Source material »
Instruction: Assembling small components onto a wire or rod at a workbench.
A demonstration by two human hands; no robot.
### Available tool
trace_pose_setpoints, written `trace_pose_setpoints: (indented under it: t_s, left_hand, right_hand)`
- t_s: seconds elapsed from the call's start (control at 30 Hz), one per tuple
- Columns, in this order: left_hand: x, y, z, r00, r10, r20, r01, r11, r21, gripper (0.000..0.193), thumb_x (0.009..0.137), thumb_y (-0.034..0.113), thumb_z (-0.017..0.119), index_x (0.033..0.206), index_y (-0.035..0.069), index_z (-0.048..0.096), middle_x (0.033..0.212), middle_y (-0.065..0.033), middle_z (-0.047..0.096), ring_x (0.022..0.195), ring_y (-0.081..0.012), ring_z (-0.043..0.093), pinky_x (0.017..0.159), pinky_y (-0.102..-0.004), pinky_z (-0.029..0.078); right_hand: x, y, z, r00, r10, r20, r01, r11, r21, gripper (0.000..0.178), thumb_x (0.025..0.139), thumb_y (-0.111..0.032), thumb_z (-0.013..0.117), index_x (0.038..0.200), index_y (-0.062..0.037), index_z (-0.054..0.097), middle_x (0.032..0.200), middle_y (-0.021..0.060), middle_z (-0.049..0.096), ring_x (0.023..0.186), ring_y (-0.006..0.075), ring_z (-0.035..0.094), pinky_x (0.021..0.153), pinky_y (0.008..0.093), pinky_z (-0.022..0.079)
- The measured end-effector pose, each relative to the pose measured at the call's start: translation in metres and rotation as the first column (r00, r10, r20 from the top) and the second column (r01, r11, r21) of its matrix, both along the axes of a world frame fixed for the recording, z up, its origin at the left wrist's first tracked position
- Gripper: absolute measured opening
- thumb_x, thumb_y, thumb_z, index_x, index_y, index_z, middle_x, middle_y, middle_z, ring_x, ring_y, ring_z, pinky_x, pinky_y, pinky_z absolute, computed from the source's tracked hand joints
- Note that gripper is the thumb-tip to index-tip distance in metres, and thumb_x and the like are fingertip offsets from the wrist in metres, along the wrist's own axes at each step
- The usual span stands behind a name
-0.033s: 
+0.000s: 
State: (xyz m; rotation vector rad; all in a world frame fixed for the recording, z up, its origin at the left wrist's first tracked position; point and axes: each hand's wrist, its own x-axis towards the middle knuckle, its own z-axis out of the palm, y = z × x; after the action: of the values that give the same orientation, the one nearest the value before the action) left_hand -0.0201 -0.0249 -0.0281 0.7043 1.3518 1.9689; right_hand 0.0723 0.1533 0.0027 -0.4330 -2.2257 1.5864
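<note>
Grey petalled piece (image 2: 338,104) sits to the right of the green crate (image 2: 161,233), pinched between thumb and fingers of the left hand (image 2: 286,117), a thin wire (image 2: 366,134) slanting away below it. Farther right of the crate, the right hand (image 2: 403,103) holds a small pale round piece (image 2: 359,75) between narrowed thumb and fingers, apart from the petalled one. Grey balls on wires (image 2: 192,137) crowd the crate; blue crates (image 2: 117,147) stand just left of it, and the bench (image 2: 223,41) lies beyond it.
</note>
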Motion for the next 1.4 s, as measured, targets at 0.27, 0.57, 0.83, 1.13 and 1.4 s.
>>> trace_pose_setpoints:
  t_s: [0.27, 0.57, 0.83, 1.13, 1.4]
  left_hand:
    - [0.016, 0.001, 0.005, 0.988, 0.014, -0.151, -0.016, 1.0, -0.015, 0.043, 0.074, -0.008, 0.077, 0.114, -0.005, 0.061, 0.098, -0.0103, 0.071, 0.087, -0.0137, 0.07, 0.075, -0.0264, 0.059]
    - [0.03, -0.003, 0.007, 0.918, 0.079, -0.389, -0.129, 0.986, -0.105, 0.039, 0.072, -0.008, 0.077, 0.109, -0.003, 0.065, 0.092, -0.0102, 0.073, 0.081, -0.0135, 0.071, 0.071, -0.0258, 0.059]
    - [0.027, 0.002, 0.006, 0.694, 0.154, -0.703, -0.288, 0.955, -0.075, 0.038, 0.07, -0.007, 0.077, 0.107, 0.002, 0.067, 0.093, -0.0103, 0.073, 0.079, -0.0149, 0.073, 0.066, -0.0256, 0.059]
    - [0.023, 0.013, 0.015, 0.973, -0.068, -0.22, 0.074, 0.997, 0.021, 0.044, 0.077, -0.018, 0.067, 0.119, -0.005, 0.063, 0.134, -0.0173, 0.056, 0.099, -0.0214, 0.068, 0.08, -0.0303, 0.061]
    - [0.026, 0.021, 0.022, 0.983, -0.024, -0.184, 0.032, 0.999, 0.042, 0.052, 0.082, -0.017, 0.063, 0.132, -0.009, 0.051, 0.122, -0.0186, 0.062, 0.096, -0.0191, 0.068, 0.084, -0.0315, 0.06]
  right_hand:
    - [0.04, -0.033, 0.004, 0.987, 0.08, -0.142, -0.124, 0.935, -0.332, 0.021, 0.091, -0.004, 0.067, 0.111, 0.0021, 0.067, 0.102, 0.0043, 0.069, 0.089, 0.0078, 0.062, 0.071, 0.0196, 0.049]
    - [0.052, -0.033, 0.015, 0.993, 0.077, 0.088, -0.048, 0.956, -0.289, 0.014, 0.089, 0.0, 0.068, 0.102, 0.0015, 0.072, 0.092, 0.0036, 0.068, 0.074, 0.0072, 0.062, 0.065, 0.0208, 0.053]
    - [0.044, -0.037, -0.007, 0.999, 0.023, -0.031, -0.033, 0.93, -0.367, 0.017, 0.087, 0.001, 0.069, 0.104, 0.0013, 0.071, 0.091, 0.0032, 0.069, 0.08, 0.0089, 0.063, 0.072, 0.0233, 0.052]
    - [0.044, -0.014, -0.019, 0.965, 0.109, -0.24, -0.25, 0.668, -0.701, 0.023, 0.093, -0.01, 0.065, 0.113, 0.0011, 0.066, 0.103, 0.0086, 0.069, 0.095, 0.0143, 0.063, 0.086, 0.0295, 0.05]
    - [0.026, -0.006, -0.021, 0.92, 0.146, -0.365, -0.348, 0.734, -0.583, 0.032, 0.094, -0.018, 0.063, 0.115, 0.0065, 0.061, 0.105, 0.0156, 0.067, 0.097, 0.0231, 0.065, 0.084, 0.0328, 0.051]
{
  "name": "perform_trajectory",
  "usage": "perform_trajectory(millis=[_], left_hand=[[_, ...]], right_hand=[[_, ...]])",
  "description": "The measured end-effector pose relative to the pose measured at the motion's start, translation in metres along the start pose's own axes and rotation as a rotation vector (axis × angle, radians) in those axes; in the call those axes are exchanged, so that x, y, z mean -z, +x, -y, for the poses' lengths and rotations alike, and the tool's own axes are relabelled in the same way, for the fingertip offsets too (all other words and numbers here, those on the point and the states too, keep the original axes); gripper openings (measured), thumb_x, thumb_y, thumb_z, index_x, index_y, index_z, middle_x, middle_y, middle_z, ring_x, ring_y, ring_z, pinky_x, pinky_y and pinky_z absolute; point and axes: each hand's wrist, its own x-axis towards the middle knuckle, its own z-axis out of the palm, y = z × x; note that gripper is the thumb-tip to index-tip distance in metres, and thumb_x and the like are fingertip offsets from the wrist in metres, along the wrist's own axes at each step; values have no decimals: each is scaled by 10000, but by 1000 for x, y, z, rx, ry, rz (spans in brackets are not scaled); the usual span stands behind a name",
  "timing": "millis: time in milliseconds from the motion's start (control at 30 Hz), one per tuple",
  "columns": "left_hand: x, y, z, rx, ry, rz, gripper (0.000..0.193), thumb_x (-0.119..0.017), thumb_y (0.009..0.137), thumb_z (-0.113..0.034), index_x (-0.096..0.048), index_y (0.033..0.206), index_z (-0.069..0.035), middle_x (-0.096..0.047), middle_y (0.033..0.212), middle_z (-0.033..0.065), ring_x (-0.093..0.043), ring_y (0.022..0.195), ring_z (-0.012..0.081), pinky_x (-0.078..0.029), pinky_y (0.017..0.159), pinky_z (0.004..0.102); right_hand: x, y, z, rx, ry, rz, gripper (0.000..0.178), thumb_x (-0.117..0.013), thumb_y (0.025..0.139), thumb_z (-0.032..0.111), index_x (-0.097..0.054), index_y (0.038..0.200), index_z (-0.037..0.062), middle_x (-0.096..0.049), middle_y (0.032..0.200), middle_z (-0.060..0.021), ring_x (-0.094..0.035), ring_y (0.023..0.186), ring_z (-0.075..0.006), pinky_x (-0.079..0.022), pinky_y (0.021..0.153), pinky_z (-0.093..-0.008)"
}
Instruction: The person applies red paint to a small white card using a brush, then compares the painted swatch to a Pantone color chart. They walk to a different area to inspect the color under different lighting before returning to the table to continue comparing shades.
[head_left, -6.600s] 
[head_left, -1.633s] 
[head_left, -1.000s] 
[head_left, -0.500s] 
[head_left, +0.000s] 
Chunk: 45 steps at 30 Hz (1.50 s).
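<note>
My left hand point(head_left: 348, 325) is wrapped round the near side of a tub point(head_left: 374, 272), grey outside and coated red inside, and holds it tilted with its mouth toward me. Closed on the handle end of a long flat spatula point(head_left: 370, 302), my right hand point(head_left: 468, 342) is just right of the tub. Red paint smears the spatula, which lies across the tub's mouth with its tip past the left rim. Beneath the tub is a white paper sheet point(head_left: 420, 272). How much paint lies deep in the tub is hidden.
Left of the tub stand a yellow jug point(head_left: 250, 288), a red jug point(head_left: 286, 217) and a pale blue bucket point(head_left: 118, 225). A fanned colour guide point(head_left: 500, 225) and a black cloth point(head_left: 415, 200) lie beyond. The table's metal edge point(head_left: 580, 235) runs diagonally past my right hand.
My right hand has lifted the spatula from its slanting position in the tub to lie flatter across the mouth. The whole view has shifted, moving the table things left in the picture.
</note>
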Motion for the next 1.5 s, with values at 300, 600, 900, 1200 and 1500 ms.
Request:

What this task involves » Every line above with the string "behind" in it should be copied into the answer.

Finished exercise »
- The usual span stands behind a name
  "description": "The measured end-effector pose relative to the pose measured at the motion's start, translation in metres along the start pose's own axes and rotation as a rotation vector (axis × angle, radians) in those axes; in the call those axes are exchanged, so that x, y, z mean -z, +x, -y, for the poses' lengths and rotations alike, and the tool's own axes are relabelled in the same way, for the fingertip offsets too (all other words and numbers here, those on the point and the states too, keep the original axes); gripper openings (measured), thumb_x, thumb_y, thumb_z, index_x, index_y, index_z, middle_x, middle_y, middle_z, ring_x, ring_y, ring_z, pinky_x, pinky_y and pinky_z absolute; point and axes: each hand's wrist, its own x-axis towards the middle knuckle, its own z-axis out of the palm, y = z × x; note that gripper is the thumb-tip to index-tip distance in metres, and thumb_x and the like are fingertip offsets from the wrist in metres, along the wrist's own axes at each step; values have no decimals: each is scaled by 10000, but by 1000 for x, y, z, rx, ry, rz (spans in brackets are not scaled); the usual span stands behind a name",

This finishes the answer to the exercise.